USD/JPY Price Analysis – Dec 28, 2023
Daily Price Outlook
The USD/JPY pair continues its downward trajectory, trading around 141.30 in the Asian session on Thursday. This decline is attributed to the release of improved Japanese trade data for November, which bolstered the Japanese Yen (JPY). Specifically, Japan’s Ministry of Economy, Trade and Industry reported a significant improvement in Retail Trade and Industrial Production, painting a more robust picture of the Japanese economy.
BoJ’s Cautious Stance on Policy Unwinding
Despite the positive economic data, remarks from Bank of Japan (BoJ) Governor Kazuo Ueda have introduced a cautious note. On Wednesday, Ueda emphasized the lack of urgency in unwinding the ultra-loose monetary policy, pointing to the low risk of inflation exceeding the 2% target. His comments suggest a continuation of the current accommodative policy, which could potentially weigh on the JPY in the near term.

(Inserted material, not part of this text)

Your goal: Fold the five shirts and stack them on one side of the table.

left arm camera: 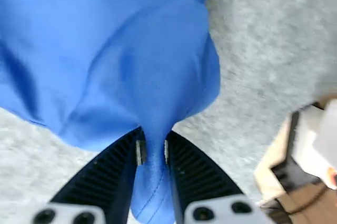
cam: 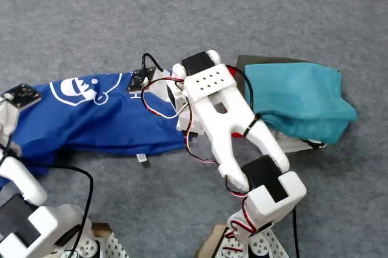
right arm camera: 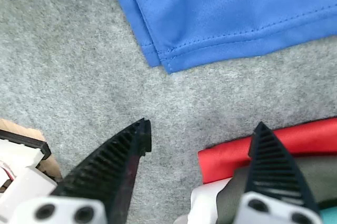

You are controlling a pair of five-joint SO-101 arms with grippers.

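The left arm (cam: 24, 184) hides one end of the blue shirt (cam: 103, 119); the teal shirt (cam: 297, 97) covers most of the red shirt (right arm camera: 224, 161).

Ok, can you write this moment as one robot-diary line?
left fingers: shut on blue shirt | right fingers: open above table | stack: teal shirt on top

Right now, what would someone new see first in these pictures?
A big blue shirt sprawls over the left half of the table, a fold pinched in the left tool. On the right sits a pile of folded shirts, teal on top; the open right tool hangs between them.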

Fed's Expected Rate Cuts Weakening the USD
Conversely, the US Dollar (USD) faces pressure from market expectations of Federal Reserve (Fed) rate cuts in early 2024. Following the Fed’s policy shift in December, speculation has grown around the possibility of up to three rate cuts by the end of 2024, amounting to a total of 75 basis points. This dovish pivot is contributing to the USD's weakening against the JPY.
US Manufacturing Data Influencing Market Sentiment
Adding to the complex market dynamics, the US Richmond Fed Manufacturing Index showed a sharper-than-expected decline in December. The 11-point drop, following a 5-point decrease in November, signals a contraction in manufacturing activity, which could influence market perceptions of the US economic condition. Investors are now poised to analyze the Initial Jobless Claims and Pending Home Sales data due on Thursday for further insights into the US economy's health.
Global Economic Landscape Impacting USD/JPY Movements
The interplay between Japan's economic resurgence and the Fed’s dovish stance creates a nuanced backdrop for the USD/JPY pair. As traders digest the latest economic data and central bank policies, the currency pair’s movements will be closely monitored. The combination of improved Japanese economic indicators and expectations of Fed rate cuts presents a challenging environment for market participants navigating the USD/JPY trajectory.
USD/JPY - Technical Analysis
The USD/JPY currency pair, a pivotal player in the forex market, is currently experiencing some downward movement. As of December 28, the pair is trading at 141.270, marking a decline of 0.39%. This movement provides a deeper insight into the pair's current position and potential future trajectory.
The pair finds its immediate resistance at 141.22, with subsequent resistance levels at 143.09 and 144.31. These levels are crucial in determining the pair's ability to rebound and push higher. Conversely, the immediate support for USD/JPY is stationed at 139.96, followed by further support at 138.09 and 136.35. These support levels will be key in preventing further declines.
The Relative Strength Index (RSI) for USD/JPY is at 30, indicating that the pair is currently in the oversold territory. This suggests that there might be a potential for a rebound as the pair could be undervalued at these levels. The Moving Average Convergence Divergence (MACD) stands at -0.09, which is below its signal line at -0.31, hinting at potential downward pressure. However, the pair is currently trading below its 50-Day Exponential Moving Average (EMA) of 141.96, suggesting a bearish trend in the short term.
In summary, the USD/JPY pair's current market trend leans towards a bearish sentiment. However, considering the oversold condition indicated by the RSI, there could be potential for a rebound. Traders might consider a buy limit entry at 141.011, with a take-profit target at 142.330 and a stop-loss at 140.190, expecting the pair to test these resistance levels in the upcoming days.